In continuation of the previous post, here we are going to load selected column sequentially from CSV file to Snowflake table.
Sequential columns: selecting sequential columns from the .csv file starting with column1, column2,column3, etc. then you can use the COPY command. Again note, We are not extracting the complete fields from CSV file instead we Load selected column but this time columns are in sequential order not in disparate way like we implemented in previous post.
- Firstly, Create target table with desired business columns
- Secondly, Create file format ERROR_ON_COLUMN_COUNT_MISMATCH = FALSE. This parameter has to be set to FALSE when selecting few columns out of all the columns contained in the .csv file.
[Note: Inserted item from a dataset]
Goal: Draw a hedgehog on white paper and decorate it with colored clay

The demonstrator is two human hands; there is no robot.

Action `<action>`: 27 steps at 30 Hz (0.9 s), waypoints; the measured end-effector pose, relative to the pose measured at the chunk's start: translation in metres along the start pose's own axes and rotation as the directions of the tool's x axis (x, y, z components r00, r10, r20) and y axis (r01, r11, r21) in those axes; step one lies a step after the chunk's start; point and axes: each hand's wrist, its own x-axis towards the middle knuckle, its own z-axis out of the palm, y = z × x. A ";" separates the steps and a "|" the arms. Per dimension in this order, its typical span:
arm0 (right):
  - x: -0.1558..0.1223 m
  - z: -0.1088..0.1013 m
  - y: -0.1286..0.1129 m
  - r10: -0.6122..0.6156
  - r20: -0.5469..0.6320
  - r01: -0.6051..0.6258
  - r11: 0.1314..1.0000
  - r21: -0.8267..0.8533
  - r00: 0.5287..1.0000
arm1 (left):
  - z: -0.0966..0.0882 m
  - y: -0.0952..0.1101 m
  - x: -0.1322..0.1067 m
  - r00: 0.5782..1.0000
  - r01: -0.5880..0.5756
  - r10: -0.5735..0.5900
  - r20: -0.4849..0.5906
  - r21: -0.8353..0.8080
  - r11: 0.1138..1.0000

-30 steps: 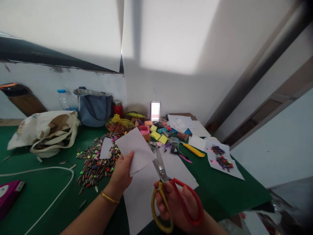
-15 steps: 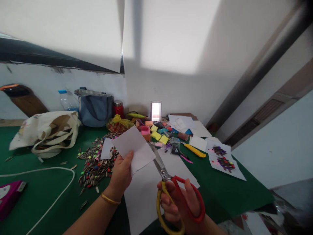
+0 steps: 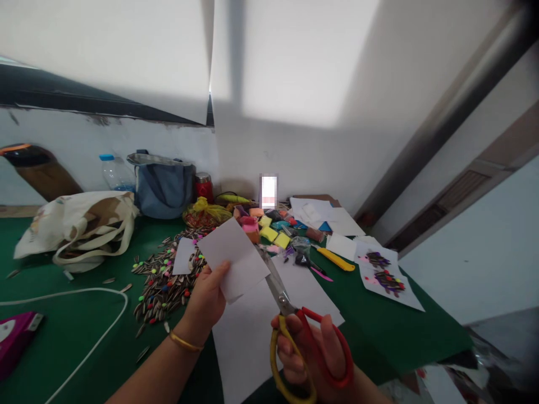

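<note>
My left hand (image 3: 208, 297) pinches a piece of white paper (image 3: 233, 258) by its lower left side, thumb on top. In my right hand (image 3: 303, 348) is a pair of scissors (image 3: 283, 303) with one red and one yellow handle, fingers through the loops. The blades are slightly apart and point up and left, at the right corner of the paper. Whether they touch the paper's edge I cannot tell. Below both hands lie larger white sheets (image 3: 244, 342) on the green table (image 3: 379, 336).
Sunflower seeds mixed with coloured pompoms (image 3: 164, 292) lie at left, near a white cable (image 3: 96, 336). Colourful clay packets (image 3: 273, 230) sit behind the paper. A yellow utility knife (image 3: 336, 258) and a decorated sheet (image 3: 389, 275) lie right. Bags (image 3: 164, 188) stand at the back.
The paper in my left hand has shifted slightly right and turned a little. The scissors have moved slightly, their blades a bit closer together.
</note>
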 end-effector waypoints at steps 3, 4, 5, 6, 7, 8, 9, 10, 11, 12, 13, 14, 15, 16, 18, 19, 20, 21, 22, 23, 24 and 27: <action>-0.001 0.002 -0.001 0.018 -0.003 -0.018 1.000 -0.001 1.000 | -0.001 -0.003 -0.001 0.998 0.061 -0.061 0.019 0.012 0.998; -0.001 0.003 -0.002 0.032 -0.005 -0.032 0.999 0.001 0.999 | -0.001 -0.004 -0.001 0.997 0.072 -0.072 0.031 0.017 0.997; 0.000 0.004 -0.002 0.040 -0.008 -0.040 0.999 0.006 0.999 | 0.000 -0.005 -0.002 0.996 0.077 -0.078 0.045 0.023 0.997; 0.001 0.005 -0.002 0.044 -0.010 -0.044 0.999 0.011 0.999 | 0.000 -0.006 -0.002 0.995 0.077 -0.079 0.060 0.029 0.997; 0.003 0.007 -0.003 0.045 -0.010 -0.045 0.999 0.017 0.999 | 0.000 -0.007 -0.002 0.994 0.078 -0.080 0.076 0.037 0.996; 0.004 0.008 -0.003 0.042 -0.007 -0.042 0.999 0.021 0.999 | 0.000 -0.008 -0.003 0.993 0.079 -0.083 0.087 0.045 0.996; 0.005 0.010 -0.004 0.034 -0.005 -0.034 0.999 0.024 0.999 | -0.001 -0.008 -0.003 0.992 0.083 -0.087 0.094 0.052 0.995; 0.006 0.011 -0.004 0.023 -0.005 -0.023 0.999 0.024 1.000 | -0.001 -0.008 -0.002 0.991 0.086 -0.092 0.100 0.059 0.995; 0.007 0.012 -0.005 0.015 -0.006 -0.015 1.000 0.022 1.000 | -0.001 -0.008 -0.002 0.990 0.088 -0.095 0.105 0.066 0.994; 0.007 0.013 -0.005 0.006 -0.009 -0.006 1.000 0.019 1.000 | -0.002 -0.008 -0.002 0.990 0.086 -0.093 0.110 0.070 0.994; 0.008 0.013 -0.006 -0.006 -0.013 0.006 1.000 0.015 1.000 | -0.002 -0.008 -0.002 0.989 0.081 -0.089 0.116 0.072 0.994; 0.008 0.013 -0.006 -0.017 -0.019 0.017 1.000 0.009 1.000 | -0.002 -0.008 -0.002 0.989 0.075 -0.083 0.120 0.073 0.994; 0.008 0.013 -0.006 -0.027 -0.024 0.027 1.000 0.003 0.999 | -0.002 -0.009 -0.002 0.990 0.071 -0.079 0.121 0.073 0.995; 0.008 0.012 -0.007 -0.034 -0.025 0.034 0.999 -0.005 0.999 | -0.002 -0.009 -0.001 0.990 0.068 -0.076 0.119 0.071 0.995; 0.009 0.009 -0.008 -0.044 -0.012 0.044 0.999 -0.021 0.999 | -0.002 -0.009 -0.001 0.991 0.069 -0.076 0.109 0.066 0.995; 0.010 0.007 -0.008 -0.049 -0.003 0.049 0.998 -0.028 0.999 | -0.002 -0.009 -0.001 0.991 0.074 -0.081 0.103 0.066 0.995; 0.010 0.005 -0.008 -0.053 0.006 0.053 0.998 -0.033 0.999 | -0.002 -0.009 -0.001 0.991 0.079 -0.086 0.102 0.067 0.995; 0.011 0.004 -0.008 -0.056 0.013 0.056 0.998 -0.038 0.998 | -0.002 -0.008 -0.001 0.991 0.084 -0.090 0.102 0.070 0.994; 0.011 0.002 -0.008 -0.059 0.018 0.060 0.997 -0.041 0.998 | -0.002 -0.008 0.000 0.990 0.087 -0.095 0.102 0.073 0.994; 0.011 0.001 -0.009 -0.061 0.025 0.062 0.997 -0.044 0.998 | -0.003 -0.008 0.000 0.990 0.090 -0.098 0.103 0.075 0.993; 0.010 0.001 -0.009 -0.059 0.035 0.061 0.997 -0.046 0.998 | -0.003 -0.008 0.001 0.990 0.090 -0.098 0.104 0.075 0.993; 0.008 0.001 -0.009 -0.034 0.029 0.036 0.999 -0.039 0.999 | -0.005 -0.008 0.001 0.990 0.087 -0.095 0.107 0.074 0.993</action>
- Finally, COPY the data into target table.
ERROR_ON_COLUMN_COUNT_MISMATCH : Specifies whether to generate an error when the columns in the source file do not match that of the destination table. When set to FALSE, an error not thrown and the load continues. Hence, The fields loaded in the order of the occurrence in the source file.
When using the INSERT statement to select the specific columns you want directly from the .csv file, the ERROR_ON_COLUMN_COUNT_MISMATCH parameter does not need to be set to FALSE.
For Instance, Create the File format:
create or replace file format demo_db.public.csv_format_few_cols
type = csv
FIELD_DELIMITER = ‘,’
skip_header = 1
ERROR_ON_COLUMN_COUNT_MISMATCH = FALSE
null_if = (‘NULL’, ‘null’)
empty_field_as_null = true;
Similarly, Create the Stage:
create or replace stage demo_db.public.ext_csv_stage_fewcols
URL = ‘s3://testsnowflakepro/snowflake/csv’
STORAGE_INTEGRATION = s3_int file_format = demo_db.public.csv_format_few_cols
Create or replace table healthcare_target_seq( AVERAGE_COVERED_CHARGES NUMBER(38,6)
,AVERAGE_TOTAL_PAYMENTS NUMBER(38,6) ,TOTAL_DISCHARGES NUMBER(38,0)
,BACHELORORHIGHER NUMBER(38,1)
,HSGRADORHIGHER NUMBER(38,1)
,TOTALPAYMENTS VARCHAR(128)
,REIMBURSEMENT VARCHAR(128) )
Finally, Loaded selected data into table:
copy into healthcare_target_seq
from @demo_db.public.ext_csv_stage_fewcols
on_error = CONTINUE;
Another approach:
Here we are not using the COPY command ,however, we will select the columns from Stage itself and here we can load the data for sequential or non sequential columns.
Create the target table with desired number of columns (Columns can be sequential or non sequential order)
Create file format ERROR_ON_COLUMN_COUNT_MISMATCH = FALSE
Insert into your table columns the cell names you want out of your .csv file to populate the TEST
Create or replace table healthcare_target_test( AVERAGE_COVERED_CHARGES NUMBER(38,6)
,AVERAGE_TOTAL_PAYMENTS NUMBER(38,6)
,TOTAL_DISCHARGES NUMBER(38,0)
,BACHELORORHIGHER NUMBER(38,1) //First 3 columns of file
,PROVIDER_STATE VARCHAR(128)
,PROVIDER_STREET_ADDRESS VARCHAR(256) //last 3 columns of file
,PROVIDER_ZIP_CODE NUMBER(38,0)
)
Insert into healthcare_target_test (AVERAGE_COVERED_CHARGES, AVERAGE_TOTAL_PAYMENTS, TOTAL_DISCHARGES, BACHELORORHIGHER,
PROVIDER_STATE, PROVIDER_STREET_ADDRESS ,PROVIDER_ZIP_CODE )
Select T.$1, T.$2, T.$3,T.$4, T.$24, T.$25,T.$26
FROM @demo_db.public.ext_csv_stage_fewcols as T;